__Exercise objective__: Look below for the line that has "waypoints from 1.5". Set down the lines from there through the line that has "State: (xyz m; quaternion", exactly as written.

### The data ###

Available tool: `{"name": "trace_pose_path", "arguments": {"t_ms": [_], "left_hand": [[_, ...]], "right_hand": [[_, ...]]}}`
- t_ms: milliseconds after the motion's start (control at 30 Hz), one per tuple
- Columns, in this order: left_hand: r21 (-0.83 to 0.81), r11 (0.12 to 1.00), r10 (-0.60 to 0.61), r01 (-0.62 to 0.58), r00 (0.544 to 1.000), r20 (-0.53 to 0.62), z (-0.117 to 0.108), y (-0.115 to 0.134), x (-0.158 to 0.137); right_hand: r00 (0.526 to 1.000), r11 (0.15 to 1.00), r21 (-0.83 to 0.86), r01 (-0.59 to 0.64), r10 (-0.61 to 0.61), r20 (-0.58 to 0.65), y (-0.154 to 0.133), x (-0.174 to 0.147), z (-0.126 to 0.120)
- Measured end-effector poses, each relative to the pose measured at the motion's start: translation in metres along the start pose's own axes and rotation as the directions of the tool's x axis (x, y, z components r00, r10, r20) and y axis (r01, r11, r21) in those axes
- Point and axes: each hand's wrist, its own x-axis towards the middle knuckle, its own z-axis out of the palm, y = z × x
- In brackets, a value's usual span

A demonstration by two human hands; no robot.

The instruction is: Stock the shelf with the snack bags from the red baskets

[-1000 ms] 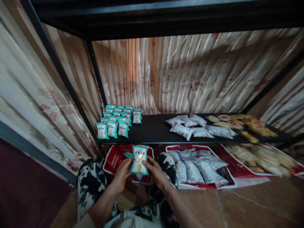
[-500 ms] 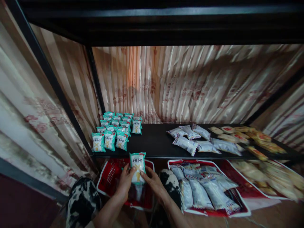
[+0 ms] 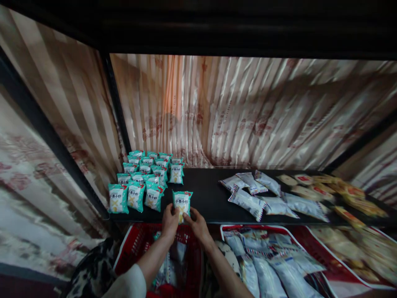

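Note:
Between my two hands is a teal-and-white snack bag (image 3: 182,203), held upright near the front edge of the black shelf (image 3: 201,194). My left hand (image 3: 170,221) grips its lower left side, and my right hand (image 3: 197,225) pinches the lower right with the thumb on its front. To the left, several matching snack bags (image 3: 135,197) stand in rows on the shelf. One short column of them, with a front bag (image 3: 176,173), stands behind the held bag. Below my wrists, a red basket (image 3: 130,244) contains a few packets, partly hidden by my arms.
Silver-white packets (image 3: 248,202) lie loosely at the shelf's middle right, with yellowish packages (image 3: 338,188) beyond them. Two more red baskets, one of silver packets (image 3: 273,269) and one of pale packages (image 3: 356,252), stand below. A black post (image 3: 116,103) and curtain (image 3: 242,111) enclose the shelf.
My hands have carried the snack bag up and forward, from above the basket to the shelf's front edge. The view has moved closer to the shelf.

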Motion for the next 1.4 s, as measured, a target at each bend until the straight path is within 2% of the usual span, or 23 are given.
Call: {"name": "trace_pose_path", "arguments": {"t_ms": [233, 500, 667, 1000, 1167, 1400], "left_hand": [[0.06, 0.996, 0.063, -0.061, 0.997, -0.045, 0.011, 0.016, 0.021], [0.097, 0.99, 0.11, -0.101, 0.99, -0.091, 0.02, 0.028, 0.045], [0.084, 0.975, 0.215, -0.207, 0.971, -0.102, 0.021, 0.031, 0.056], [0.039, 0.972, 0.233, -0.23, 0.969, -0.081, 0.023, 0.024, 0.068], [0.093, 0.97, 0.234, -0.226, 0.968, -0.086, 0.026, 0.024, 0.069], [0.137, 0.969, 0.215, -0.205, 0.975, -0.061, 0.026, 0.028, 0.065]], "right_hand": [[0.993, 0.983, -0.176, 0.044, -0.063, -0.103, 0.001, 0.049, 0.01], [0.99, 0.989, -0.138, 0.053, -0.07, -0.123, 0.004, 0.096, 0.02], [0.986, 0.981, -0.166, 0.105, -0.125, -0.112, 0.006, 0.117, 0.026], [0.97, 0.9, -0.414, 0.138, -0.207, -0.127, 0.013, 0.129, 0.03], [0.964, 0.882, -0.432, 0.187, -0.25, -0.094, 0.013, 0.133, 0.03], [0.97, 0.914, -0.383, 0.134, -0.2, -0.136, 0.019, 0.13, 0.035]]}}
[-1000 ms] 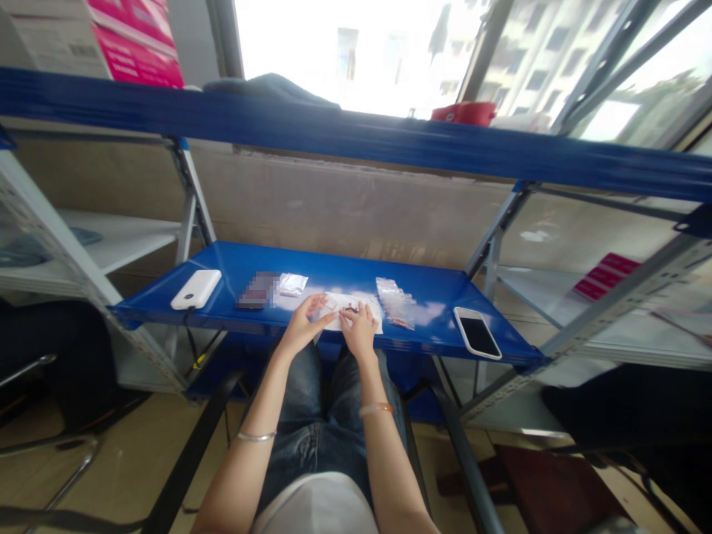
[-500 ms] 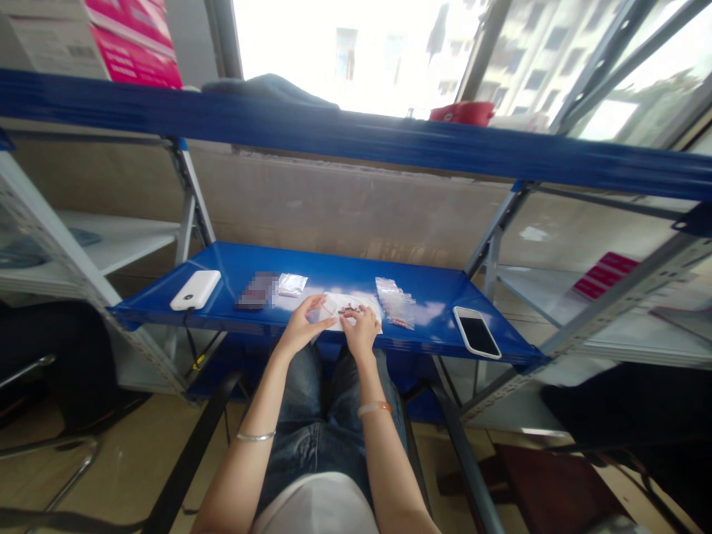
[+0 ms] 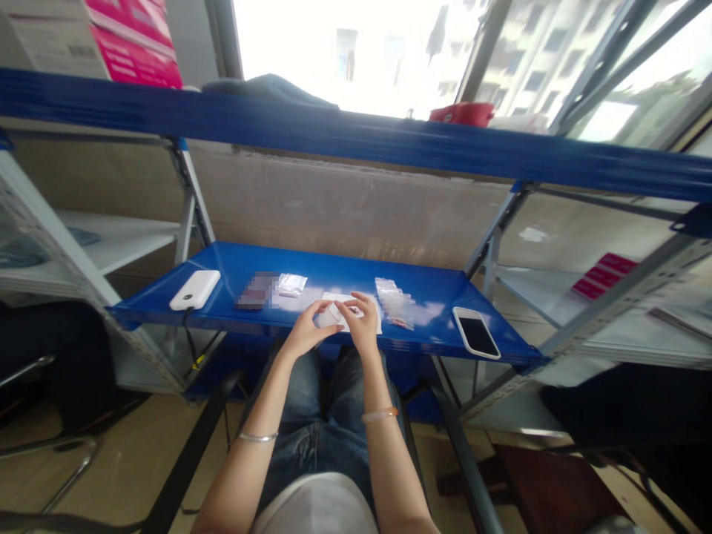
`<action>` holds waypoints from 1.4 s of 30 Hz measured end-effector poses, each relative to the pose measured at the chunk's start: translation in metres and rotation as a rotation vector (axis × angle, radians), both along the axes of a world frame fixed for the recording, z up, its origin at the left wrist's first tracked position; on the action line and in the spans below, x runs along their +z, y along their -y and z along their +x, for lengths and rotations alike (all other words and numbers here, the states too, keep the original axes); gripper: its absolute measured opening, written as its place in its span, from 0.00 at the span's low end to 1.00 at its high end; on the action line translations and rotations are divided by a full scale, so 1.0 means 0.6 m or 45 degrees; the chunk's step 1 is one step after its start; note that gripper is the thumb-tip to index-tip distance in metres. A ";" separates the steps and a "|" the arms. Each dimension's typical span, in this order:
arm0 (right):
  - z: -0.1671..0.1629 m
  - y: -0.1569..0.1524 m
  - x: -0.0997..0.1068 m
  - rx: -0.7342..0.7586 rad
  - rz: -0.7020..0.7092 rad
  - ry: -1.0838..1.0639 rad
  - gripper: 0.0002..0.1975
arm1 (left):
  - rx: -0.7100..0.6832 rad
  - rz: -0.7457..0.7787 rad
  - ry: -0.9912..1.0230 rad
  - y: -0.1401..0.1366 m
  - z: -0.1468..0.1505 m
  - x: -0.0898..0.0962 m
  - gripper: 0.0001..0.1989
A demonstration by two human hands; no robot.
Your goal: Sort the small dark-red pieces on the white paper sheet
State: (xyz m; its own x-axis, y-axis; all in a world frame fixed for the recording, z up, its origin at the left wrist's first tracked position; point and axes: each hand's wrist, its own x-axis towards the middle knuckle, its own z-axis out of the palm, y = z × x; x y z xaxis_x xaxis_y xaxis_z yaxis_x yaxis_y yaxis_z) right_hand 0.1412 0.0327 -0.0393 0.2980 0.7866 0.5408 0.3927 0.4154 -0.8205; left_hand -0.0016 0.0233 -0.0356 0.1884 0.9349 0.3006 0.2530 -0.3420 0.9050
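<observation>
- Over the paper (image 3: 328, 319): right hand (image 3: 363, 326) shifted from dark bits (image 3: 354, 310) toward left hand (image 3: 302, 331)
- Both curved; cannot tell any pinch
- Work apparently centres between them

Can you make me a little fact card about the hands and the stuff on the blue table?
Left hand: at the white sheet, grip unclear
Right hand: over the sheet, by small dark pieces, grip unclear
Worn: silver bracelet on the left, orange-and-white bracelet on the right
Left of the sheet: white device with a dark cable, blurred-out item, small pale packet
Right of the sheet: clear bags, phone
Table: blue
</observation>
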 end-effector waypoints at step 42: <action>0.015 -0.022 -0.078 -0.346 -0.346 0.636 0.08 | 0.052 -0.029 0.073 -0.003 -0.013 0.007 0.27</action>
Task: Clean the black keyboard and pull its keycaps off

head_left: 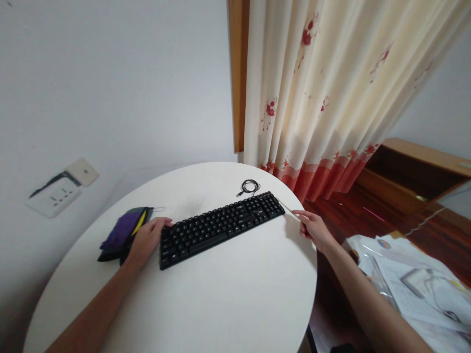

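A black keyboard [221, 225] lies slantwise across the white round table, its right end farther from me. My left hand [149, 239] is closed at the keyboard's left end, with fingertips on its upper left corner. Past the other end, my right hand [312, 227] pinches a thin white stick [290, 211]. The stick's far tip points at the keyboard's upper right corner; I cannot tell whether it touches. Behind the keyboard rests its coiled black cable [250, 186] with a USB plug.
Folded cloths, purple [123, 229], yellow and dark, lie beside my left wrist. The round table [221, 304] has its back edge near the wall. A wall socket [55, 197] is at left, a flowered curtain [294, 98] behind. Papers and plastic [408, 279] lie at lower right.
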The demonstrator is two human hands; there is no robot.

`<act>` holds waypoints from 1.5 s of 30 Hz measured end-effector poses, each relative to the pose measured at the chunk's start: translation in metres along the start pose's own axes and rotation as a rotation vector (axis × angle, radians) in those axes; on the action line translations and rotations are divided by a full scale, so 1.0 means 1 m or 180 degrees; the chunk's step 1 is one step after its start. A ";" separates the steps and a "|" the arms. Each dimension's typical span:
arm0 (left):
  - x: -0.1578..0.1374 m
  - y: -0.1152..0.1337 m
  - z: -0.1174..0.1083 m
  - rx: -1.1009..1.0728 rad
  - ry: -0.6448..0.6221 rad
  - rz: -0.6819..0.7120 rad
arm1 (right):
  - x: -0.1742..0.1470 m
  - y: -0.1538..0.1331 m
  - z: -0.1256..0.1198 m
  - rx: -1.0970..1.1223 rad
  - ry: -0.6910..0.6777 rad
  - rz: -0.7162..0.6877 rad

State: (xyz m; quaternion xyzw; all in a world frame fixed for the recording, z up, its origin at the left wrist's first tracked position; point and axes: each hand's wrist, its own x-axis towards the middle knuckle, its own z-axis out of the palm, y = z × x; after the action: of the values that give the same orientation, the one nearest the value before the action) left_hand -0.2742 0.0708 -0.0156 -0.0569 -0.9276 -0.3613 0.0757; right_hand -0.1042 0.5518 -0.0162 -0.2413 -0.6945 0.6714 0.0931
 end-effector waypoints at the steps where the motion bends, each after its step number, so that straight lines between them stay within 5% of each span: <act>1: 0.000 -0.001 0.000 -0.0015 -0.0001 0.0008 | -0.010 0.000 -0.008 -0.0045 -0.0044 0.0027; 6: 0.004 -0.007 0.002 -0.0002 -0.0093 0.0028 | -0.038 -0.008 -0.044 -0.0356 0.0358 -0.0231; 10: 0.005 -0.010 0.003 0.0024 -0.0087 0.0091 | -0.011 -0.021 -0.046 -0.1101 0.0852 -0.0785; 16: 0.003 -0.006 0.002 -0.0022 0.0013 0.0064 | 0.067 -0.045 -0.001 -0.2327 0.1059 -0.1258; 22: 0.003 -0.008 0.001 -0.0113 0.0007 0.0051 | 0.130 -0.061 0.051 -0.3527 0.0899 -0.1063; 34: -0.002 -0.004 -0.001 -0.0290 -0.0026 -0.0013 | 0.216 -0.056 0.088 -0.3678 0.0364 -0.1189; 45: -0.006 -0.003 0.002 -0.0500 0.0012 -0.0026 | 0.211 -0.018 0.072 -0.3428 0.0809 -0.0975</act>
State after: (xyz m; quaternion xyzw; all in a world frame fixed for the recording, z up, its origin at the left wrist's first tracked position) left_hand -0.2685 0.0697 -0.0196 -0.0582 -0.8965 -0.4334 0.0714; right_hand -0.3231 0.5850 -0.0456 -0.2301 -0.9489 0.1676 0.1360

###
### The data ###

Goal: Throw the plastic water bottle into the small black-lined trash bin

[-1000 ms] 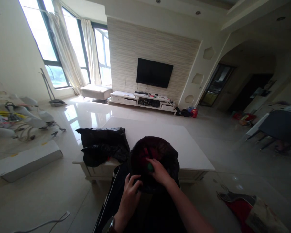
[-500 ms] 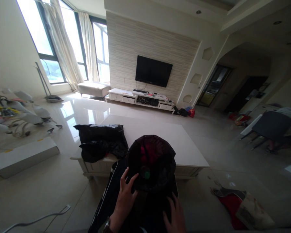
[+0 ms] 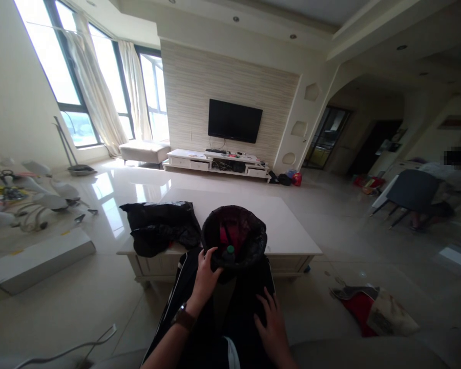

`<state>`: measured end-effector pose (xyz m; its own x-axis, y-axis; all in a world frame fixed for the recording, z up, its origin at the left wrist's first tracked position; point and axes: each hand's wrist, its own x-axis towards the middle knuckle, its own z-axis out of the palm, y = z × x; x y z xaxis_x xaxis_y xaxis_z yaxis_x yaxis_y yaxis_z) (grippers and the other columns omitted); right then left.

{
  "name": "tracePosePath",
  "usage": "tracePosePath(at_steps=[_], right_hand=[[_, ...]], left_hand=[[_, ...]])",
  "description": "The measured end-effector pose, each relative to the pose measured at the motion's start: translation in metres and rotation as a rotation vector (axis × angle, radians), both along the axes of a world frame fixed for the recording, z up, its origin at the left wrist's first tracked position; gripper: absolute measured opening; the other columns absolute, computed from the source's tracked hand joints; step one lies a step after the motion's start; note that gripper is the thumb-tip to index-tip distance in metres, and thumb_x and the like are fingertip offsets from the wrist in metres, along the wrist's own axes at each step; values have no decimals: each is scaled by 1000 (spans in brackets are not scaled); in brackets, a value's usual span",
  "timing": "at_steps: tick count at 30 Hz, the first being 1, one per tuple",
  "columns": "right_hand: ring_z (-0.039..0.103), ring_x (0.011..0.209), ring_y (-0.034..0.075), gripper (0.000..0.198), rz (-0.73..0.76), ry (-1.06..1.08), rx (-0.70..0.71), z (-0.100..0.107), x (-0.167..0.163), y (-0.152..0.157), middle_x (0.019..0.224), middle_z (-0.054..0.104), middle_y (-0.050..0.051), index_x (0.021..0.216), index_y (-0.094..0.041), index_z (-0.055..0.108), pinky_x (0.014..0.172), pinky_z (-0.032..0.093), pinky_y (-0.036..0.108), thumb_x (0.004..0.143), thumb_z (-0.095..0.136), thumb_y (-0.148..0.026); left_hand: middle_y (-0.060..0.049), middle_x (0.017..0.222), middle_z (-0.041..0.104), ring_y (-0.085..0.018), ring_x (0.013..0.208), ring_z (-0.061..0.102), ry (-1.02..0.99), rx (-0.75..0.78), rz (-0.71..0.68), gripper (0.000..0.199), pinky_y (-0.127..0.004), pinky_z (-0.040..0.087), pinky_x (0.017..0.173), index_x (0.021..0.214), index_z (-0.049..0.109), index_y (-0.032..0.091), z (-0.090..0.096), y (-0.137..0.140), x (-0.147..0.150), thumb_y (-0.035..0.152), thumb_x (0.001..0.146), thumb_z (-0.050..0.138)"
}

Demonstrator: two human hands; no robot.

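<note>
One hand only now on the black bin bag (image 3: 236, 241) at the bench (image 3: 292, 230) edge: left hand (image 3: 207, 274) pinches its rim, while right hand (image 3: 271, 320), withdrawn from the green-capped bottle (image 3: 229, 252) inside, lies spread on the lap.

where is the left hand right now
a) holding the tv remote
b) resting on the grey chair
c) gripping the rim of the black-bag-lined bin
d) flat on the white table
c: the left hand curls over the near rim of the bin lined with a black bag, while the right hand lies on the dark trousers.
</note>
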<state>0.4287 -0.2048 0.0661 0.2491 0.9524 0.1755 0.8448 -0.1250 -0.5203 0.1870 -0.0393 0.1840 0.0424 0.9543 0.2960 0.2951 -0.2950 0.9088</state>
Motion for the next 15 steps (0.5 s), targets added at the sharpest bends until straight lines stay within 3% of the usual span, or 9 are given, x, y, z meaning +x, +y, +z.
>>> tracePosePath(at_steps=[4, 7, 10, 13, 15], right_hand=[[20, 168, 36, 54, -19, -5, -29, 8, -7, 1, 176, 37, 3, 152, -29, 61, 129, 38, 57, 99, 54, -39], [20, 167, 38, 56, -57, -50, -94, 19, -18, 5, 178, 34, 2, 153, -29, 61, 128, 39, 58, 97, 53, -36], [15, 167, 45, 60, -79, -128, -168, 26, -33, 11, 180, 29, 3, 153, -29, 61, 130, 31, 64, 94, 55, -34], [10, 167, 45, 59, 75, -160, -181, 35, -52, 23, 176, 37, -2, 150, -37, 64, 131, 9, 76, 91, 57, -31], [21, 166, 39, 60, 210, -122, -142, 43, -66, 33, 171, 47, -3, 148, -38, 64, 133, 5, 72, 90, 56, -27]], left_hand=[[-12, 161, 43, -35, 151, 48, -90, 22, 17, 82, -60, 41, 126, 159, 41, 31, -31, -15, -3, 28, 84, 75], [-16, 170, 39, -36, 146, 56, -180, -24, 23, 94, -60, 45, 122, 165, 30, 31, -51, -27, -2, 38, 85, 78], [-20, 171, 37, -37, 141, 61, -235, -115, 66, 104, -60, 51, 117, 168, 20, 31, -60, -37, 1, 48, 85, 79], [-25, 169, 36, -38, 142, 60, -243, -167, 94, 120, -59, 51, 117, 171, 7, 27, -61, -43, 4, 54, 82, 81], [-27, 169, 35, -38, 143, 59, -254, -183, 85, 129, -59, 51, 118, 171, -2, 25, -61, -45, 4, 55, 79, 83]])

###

__Answer to this exercise__:
`<act>` holds waypoints from 1.5 s of 30 Hz measured end-effector poses, each relative to the pose measured at the chunk's start: translation in metres along the start pose's own axes and rotation as a rotation vector (axis × angle, radians) in those axes; on the action line translations and rotations are divided by a full scale, so 1.0 means 1 m or 180 degrees; the chunk's step 1 is one step after its start. A ";" separates the steps and a "|" the arms. Each dimension's typical span:
arm0 (left):
  - x: -0.1578..0.1374 m
  - y: -0.1152..0.1337 m
  - z: -0.1174..0.1083 m
  - rx: -1.1009..1.0728 rad
  - ry: -0.6448..0.6221 rad
  - rz: -0.6819..0.7120 rad
arm1 (right):
  - x: -0.1742..0.1470 m
  - y: -0.1538..0.1331 m
  - z: -0.1256..0.1198 m
  - rx: -1.0970..1.1223 rad
  - ry: -0.6910..0.6777 rad
  - rz: -0.7162..0.6877 rad

State: (xyz m; quaternion xyzw; all in a world frame fixed for the recording, z up, its origin at the left wrist's first tracked position; point and axes: each hand's wrist, its own x-axis towards the middle knuckle, its own z-axis out of the palm, y = z × x; after the action: of the values that give the same orientation, the one nearest the value before the action) left_hand -0.2742 0.0708 -0.0156 -0.0569 -0.9276 -0.3613 0.0757; right_hand -0.1042 0.5518 -0.0162 -0.2413 -0.6945 0.6714 0.0931

Nothing else is needed, and the exercise is over.